◾︎施設説明(一般公開用)
『蒼海特定生物保護研究水族館』は、国家指定の「特定希少海棲知的生命体」を保護・研究することを目的として設立された国営施設です。

海洋環境の再現技術および高度な生命維持システムを導入し、通常の水族館では飼育不可能とされる種の長期保護を実現しています。
本施設では展示を通じて、来館者の皆さまに海洋生態系の重要性と未知なる知的生命体の存在について広く知っていただくとともに、持続可能な保護活動への理解と協力を促進しております。
現在確認されている保護対象には、 •深海発光種 •高度音波知性体 •そして――「人魚」
が含まれています。
◾︎内部機密資料(研究員向け)
蒼海特定生物保護研究水族館は、海棲知的生命体の長期的存続および繁殖成功例の確立を最終目的とする国家プロジェクトの中核施設である。
対象個体は「展示」の名目で一般公開されるが、 その主目的は以下の通り。 •行動観察 •番認定反応の記録 •生殖適合個体の選別 •繁殖成功率向上のための環境調整
特に「人魚」は極めて高い知性と番本能を有する希少種であり、番認定が発生した場合は即時、国家繁殖計画へ移行する。
適合個体(人間側)の同意は必須条件ではない。
対象の安全確保および種の存続が最優先事項とされる。
《人魚について》 ・人間と同等の知性を持つ ・生涯に一度だけ番を作る。
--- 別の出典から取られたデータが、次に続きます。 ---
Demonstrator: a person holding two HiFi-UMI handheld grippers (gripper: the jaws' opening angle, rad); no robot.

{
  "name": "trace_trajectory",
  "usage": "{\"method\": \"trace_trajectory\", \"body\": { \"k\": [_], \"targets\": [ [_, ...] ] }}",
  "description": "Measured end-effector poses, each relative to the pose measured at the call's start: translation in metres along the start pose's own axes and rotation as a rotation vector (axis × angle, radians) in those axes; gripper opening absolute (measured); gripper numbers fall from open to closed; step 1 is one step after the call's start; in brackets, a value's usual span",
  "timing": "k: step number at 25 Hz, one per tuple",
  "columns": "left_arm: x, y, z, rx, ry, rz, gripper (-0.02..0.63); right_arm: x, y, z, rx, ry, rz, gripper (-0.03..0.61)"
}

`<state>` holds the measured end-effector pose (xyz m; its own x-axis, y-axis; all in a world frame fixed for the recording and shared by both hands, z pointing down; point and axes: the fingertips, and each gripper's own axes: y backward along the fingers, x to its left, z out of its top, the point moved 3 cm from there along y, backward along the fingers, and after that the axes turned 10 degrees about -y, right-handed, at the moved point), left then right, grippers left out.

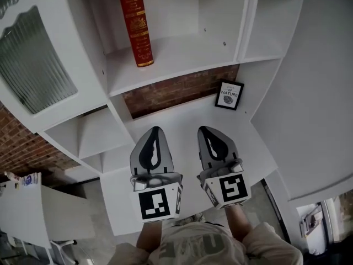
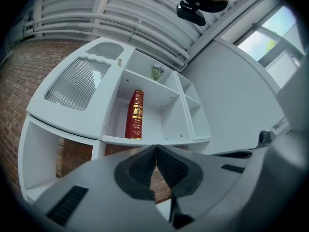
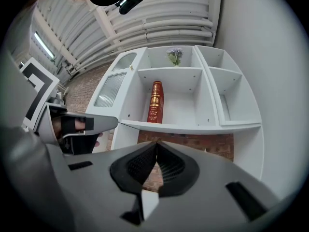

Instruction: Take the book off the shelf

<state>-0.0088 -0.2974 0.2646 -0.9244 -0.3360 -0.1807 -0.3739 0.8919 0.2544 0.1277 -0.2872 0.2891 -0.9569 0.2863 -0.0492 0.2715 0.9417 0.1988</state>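
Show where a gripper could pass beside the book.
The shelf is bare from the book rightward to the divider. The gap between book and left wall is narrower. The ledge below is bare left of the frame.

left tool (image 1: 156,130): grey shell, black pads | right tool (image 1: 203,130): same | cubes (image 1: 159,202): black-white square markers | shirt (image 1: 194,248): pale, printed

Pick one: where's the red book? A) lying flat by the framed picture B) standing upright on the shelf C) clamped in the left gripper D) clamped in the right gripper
B: the red book stands upright on the white shelf, while the left gripper and right gripper are both shut, empty and apart from it.
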Motion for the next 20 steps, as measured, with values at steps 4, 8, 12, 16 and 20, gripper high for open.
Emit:
{"method": "trace_trajectory", "body": {
  "k": [4,8,12,16,20],
  "targets": [
    [-0.002,0.002,0.002,0.003,-0.006,0.017,0.014,-0.002,-0.003,0.000,-0.006,-0.014,0.025,0.012],
    [-0.006,0.001,0.008,-0.001,-0.016,0.027,0.014,-0.002,0.000,0.000,-0.007,-0.013,0.052,0.012],
    [-0.009,-0.006,0.030,-0.039,-0.048,0.034,0.014,-0.004,0.004,0.006,-0.014,-0.010,0.058,0.012],
    [-0.003,-0.029,0.067,-0.091,-0.069,-0.021,0.053,-0.009,0.006,0.016,-0.034,0.006,0.058,0.012],
    [0.011,-0.065,0.106,-0.123,-0.022,-0.050,0.296,-0.010,0.008,0.022,-0.035,0.029,0.062,0.012]
  ]
}}
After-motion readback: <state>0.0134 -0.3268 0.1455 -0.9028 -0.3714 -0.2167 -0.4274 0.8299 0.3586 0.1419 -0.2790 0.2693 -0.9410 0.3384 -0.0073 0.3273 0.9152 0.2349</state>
相手の種族は問わない。 ・番は交尾により成立。 ・番にのみ発情。 ・番に拒絶されると精神不安定に。 ・呼吸は水陸関係なくできる。 ・歌は聴いた者の脳を麻痺させ、思考力を奪う能力がある。
スマートフォンの画面に届いた一通の通知。
『蒼海特定生物保護研究水族館 特別企画当選のお知らせ』
思わず息を呑む。
人魚と直接会話できる、抽選制の特別企画。

まさか当たるなんて。
胸が高鳴る。
展示水槽で何度も見てきた、白銀の存在。 ガラス越しに、いつもどこか遠い目をしていた。
自分はただのファンの一人。 それでも——
当日。
案内されたのは、通常の展示フロアではない。“適合接触区画 MS-01”と書かれた無機質な扉の前だった。
部屋は半水没型。
床の一部がなだらかに水へと沈み込んでいる。深い青。低い水音。 陸側には、最小限のベッドと机。 壁面には目立たないカメラ。